__About this exercise__: Every line of the material is to be transcribed verbatim, with images omitted.

__Given information__:
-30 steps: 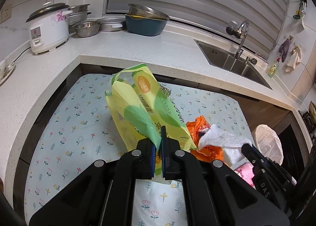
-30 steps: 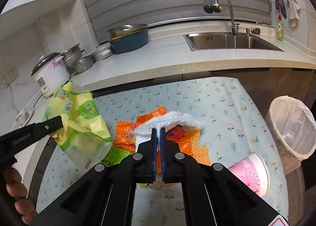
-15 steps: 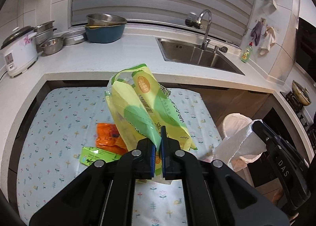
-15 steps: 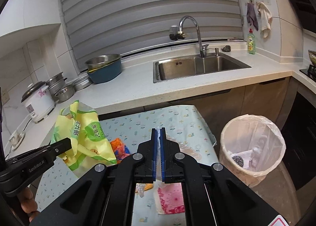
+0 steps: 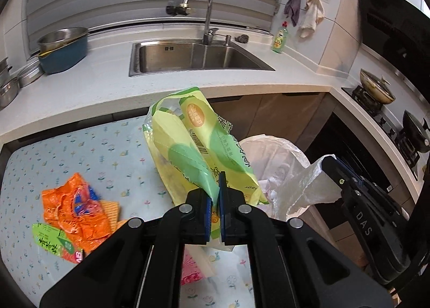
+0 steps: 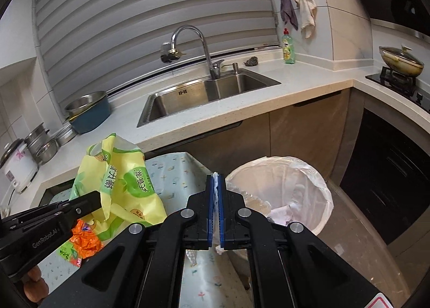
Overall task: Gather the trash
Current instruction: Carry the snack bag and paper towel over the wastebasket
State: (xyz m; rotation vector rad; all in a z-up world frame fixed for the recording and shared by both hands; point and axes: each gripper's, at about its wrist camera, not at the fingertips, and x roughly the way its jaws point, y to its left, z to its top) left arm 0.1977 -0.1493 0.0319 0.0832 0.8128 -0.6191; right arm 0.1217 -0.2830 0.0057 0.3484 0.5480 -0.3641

__Problem solution__:
-30 steps: 
-30 steps: 
-15 steps: 
-15 steps: 
+0 steps: 
+0 steps: 
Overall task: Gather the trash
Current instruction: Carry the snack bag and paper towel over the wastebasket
State: (xyz m; rotation vector rad; all in a z-up world frame fixed for the recording and shared by both hands; point and axes: each gripper's, at about its wrist camera, not at the fingertips, and x roughly the way its jaws point, y to its left, z to its top) left arm 0.1977 -0.1493 0.0319 0.0832 0.8128 -0.6191; right arm 0.1217 -0.2830 0.0057 0.3484 0.5480 -0.3641

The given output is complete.